Problem with PVE 8.1 and OCFS2 shared storage with io_uring

AZ129

New Member
Feb 21, 2023
2
1
3
Hey everyone,
I have problem with OCFS2 shared storage after upgrading one of the cluster nodes from 8.0 to 8.1.
Shared volume was correctly mounted on the upgraded node. VMs could be started, but can't correctly work because file system inside of VM is in read-only mode.
The error messages in syslog of host:
Code:
kernel: (kvm,85106,7):ocfs2_dio_end_io:2423 ERROR: Direct IO failed, bytes = -5
kernel: (kvm,85106,7):ocfs2_dio_end_io:2423 ERROR: Direct IO failed, bytes = -5
kernel: (kvm,85106,7):ocfs2_dio_end_io:2423 ERROR: Direct IO failed, bytes = -5

VM uses SCSI controller in VirtIO SCSI single mode, iothread=1, aio=io_uring.

I've found workaround switching to aio=threads. VMs are work fine now, but I'd be grateful for advices because as far as I know it's not the best setting for performance.
 
  • Like
Reactions: gurubert
Unfortunately the setup you have is not officially supported, and hence not tested by anyone regularly.

I would check the following things:
Is the "broken" behavior only on 8.1 node? It sounds like you still have 8.0 node in the cluster? If you do, does the VM work when migrated there?
Depending on the outcome of the test above, compare the package versions between the two. Are there any major differences in system, OCFS, kernel versions?
I assume your VM images are in QCOW format? You can experiment with mounting them directly. Another option is to boot VM with aio=threads and add a new disk with aio=io_uring, to see if there is a difference in behavior.

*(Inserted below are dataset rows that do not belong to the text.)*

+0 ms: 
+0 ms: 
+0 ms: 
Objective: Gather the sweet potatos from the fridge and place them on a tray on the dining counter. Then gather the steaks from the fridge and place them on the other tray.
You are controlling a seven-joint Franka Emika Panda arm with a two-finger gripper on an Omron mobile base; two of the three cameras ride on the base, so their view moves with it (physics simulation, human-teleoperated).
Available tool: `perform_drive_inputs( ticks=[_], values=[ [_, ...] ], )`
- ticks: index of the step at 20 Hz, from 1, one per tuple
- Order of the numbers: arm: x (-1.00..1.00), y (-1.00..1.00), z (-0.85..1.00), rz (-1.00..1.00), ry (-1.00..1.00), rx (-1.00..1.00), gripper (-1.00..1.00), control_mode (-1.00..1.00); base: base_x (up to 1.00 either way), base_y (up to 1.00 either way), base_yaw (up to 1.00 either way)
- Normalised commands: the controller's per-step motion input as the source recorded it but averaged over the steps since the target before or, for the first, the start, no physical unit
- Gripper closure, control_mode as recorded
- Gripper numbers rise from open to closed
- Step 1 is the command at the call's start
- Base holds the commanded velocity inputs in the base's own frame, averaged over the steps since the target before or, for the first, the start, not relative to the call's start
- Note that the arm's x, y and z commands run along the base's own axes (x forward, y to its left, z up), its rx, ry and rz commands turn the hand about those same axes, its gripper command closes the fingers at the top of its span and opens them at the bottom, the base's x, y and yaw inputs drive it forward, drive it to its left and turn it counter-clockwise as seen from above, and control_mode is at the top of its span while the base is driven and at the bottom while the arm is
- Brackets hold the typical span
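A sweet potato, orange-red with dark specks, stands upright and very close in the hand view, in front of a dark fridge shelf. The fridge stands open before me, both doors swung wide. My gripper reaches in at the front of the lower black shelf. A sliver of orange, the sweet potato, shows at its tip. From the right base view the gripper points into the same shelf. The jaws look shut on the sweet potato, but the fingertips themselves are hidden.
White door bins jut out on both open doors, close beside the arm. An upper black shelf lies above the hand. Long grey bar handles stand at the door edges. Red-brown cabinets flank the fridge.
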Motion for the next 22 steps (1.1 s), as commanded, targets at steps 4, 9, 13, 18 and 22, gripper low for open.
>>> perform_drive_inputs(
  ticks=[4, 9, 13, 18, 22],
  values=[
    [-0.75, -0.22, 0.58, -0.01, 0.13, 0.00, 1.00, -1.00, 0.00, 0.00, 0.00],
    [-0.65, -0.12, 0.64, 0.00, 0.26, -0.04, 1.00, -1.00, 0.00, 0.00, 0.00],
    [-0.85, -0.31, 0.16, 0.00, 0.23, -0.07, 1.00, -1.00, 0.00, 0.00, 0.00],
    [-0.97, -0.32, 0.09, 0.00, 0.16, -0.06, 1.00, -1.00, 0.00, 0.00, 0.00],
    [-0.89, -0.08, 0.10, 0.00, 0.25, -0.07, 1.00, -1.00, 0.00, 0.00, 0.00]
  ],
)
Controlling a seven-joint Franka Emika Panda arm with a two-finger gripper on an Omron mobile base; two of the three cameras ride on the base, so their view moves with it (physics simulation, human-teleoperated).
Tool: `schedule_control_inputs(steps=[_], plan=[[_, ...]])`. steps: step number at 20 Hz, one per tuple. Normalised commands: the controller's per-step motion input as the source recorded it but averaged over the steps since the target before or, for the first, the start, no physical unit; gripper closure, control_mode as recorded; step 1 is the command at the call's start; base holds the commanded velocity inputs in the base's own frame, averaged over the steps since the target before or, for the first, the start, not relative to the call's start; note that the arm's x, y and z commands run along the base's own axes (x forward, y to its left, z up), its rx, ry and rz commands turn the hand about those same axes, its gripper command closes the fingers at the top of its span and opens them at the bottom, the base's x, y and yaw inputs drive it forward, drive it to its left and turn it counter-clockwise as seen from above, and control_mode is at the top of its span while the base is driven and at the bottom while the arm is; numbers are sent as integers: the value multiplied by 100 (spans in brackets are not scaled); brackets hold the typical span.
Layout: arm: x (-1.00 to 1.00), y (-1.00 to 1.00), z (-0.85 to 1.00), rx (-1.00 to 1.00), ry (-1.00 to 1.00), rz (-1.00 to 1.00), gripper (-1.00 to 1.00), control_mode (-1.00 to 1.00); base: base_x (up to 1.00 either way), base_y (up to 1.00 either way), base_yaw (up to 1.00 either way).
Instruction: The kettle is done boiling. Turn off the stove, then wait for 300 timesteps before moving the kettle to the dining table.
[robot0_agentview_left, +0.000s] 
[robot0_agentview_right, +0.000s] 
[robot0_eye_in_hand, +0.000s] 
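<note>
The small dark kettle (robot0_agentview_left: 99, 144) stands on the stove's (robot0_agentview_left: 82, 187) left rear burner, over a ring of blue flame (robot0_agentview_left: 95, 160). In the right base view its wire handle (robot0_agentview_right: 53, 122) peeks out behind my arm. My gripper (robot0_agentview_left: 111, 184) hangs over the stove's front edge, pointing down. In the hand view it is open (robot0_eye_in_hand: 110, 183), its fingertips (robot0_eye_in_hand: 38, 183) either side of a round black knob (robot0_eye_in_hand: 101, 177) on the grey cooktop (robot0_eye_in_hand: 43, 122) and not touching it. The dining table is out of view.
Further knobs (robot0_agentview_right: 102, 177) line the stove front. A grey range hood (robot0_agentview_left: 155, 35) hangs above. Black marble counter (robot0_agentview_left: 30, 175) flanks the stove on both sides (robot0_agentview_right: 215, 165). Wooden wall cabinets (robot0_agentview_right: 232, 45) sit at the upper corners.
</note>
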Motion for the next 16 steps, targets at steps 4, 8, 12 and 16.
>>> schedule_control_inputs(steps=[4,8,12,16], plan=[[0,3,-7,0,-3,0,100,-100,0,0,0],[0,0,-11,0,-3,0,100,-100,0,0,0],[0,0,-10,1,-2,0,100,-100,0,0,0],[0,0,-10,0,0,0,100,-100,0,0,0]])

In the end, you may need to perform a meticulous data collection from working and non-working node and then submit the findings in bugzilla.proxmox.com, and perhaps even to the maintainers of the OCFS2. This may be Debian or Ubuntu core maillists. The most helpful information would be a step-by-step reproduction of the issue. For this you may need to install Virtual PVE and record all the changes that lead to broken installation.

Good luck


Blockbridge : Ultra low latency all-NVME shared storage for Proxmox - https://www.blockbridge.com/proxmox
 
Is the "broken" behavior only on 8.1 node?

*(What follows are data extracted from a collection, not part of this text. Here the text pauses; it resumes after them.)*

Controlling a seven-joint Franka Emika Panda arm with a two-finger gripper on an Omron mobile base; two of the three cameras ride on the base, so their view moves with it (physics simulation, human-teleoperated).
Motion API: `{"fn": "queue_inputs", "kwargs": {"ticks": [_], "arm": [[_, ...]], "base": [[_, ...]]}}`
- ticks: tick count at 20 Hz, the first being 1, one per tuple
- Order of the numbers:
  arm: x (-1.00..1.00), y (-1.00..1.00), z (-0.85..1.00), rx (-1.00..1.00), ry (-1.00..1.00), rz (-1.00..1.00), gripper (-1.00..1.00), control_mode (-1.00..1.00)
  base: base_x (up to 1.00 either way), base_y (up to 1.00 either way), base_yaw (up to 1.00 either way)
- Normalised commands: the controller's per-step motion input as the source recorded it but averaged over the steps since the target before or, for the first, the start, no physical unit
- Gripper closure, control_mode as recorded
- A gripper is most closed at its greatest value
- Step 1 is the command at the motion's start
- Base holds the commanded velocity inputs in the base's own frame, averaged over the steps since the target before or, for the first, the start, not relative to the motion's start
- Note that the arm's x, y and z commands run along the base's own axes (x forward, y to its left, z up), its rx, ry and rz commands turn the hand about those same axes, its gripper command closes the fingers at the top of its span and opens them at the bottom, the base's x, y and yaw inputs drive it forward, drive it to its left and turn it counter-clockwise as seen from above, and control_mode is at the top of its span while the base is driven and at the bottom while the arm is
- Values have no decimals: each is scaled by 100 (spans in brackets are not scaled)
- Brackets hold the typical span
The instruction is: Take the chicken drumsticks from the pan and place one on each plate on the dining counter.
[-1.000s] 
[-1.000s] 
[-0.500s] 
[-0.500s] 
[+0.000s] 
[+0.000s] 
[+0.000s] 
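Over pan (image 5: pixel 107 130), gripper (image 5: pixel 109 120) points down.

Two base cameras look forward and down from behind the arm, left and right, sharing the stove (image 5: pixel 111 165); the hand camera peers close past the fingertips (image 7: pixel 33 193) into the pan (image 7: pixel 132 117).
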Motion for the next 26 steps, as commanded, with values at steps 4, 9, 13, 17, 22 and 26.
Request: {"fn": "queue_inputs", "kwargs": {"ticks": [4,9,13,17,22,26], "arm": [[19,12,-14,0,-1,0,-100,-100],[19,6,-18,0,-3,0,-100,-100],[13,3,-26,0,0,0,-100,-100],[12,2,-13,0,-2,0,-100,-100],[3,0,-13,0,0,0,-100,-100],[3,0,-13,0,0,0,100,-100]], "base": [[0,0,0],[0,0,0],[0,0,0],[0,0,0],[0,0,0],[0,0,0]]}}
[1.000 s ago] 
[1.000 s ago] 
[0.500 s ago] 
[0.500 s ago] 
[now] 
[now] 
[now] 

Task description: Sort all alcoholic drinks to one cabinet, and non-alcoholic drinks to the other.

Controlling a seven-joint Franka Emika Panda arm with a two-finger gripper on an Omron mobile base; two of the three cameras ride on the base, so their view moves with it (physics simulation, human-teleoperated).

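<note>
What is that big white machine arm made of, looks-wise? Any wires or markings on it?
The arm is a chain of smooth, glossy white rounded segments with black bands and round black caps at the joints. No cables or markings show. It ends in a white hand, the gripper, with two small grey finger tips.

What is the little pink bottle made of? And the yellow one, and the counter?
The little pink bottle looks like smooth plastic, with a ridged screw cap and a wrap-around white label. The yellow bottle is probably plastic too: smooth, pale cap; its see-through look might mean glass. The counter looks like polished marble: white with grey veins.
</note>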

Yes, all VMs with aio=io_uring on PVE 8.0.4 can work with virtual drives on shared storage without problems. But not on 8.1.4.

Another option is to boot VM with aio=threads and add a new disk with aio=io_uring, to see if there is a difference in behavior

I added new virtual disk with aio=io_uring on the node with PVE 8.0.4 - works fine. Then I migrated running VM to the host with PVE 8.1.4. Writing to the disk with io_uring failed with the same errors in the host log.

Are there any major differences in system, OCFS, kernel versions?

I guess the culprit is the new kernel, because with previous version there are no any problems with OCFS2.
I'll try to update remaining nodes to 8.1.4 and new kernel to check if it helps.
 
If I knew that older version works, but newer doesnt - I wouldnt rush to update everything. But perhaps you have your reasons.
If I were you I'd open a bug here https://bugzilla.proxmox.com/ with detailed description, versions from working and non-working nodes. Configuration details, steps to reproduce the problem. Logs showing a good and bad boot. Etc.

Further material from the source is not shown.